You can train a draftee to be a cook, chip paint, or stand a deck watch all day. Those are not the skill areas we're lacking in. We don't need more BMs, CSs, or HMs, as reflected by those rates' legendarily paltry advancement rates. We do have programs for foreign nationals to gain citizenship, but the problem is that they're foreign nationals that can't get security clearances.
We need cryptologists, Aegis techs, EW techs, electronics techs, cyber warfare techs. Even with the best, most highly motivated high school graduates, those training schools and qualification pipelines take years and still have a high washout rate. Officers with fancy college degrees don't necessarily make it through. We talk a lot about nuke power school, but there's plenty of non-nuke schools that would give anyone a very hard time.
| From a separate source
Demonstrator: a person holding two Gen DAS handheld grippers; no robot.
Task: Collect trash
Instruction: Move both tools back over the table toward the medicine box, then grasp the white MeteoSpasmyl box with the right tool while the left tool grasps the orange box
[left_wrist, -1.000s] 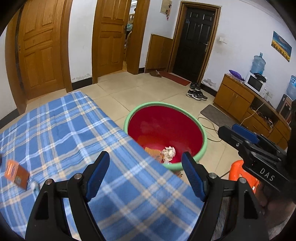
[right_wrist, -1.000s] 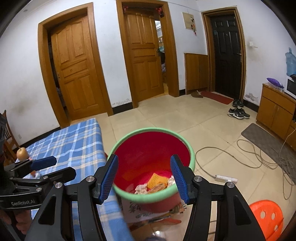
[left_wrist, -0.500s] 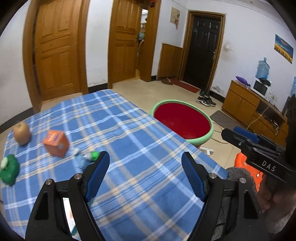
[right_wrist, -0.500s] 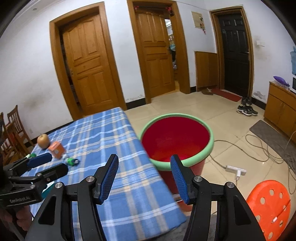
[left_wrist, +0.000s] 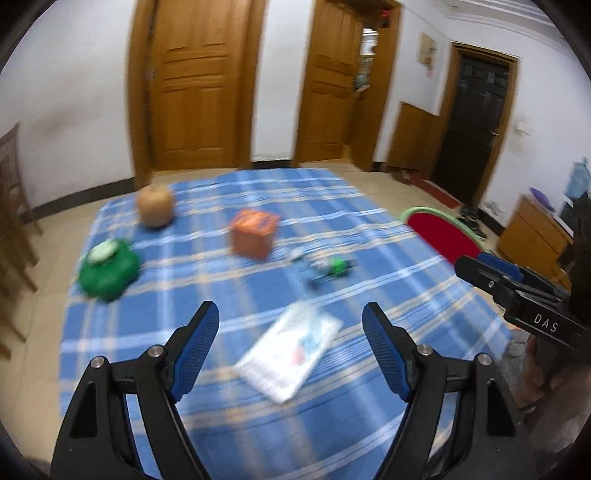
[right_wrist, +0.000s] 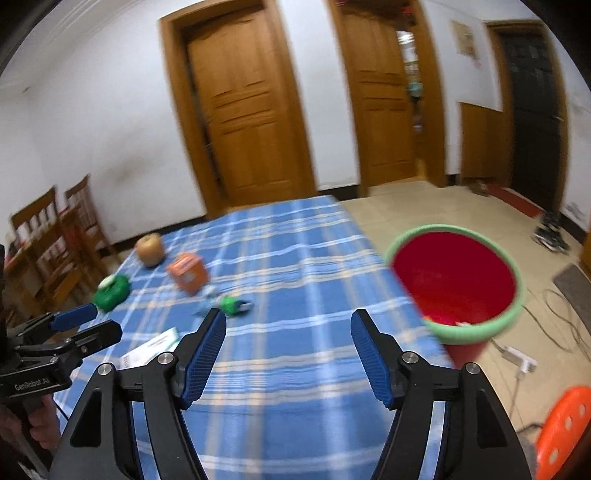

And just like we have issues retaining nukes, we have just as much of a problem retaining those highly technical non-nuke ratings.
You can't draft someone off the street, give them six months of training, push them through school without rigid academic standards, put them in front of a signal processor, and expect that to go well. The problem is not just the number of bodies, and recruiters that cut corners with things like medical and background investigations are just wasting everyone's time...there are sailors that don't even make it to their first fleet command once the issue is caught.
If you want me to provide a solution, sure: 355-ship Navy is a pipe dream. The goal end strength is unachievable unless someone starts paying E5s as much as O1s. Build capacity and capability by means other than sheer numbers.
There is manpower and resource cost associated with taking in manpower, draftee or not. If we don't do it carefully and deliberately, we are wasting everyone's time. Recruiters can push high school kids off their desks, but if they're not meeting the Fleet's needs, they're just pushing a problem to someone at boot camp, or 'A' school, or a ship/squadron somewhere. And that is much, much worse.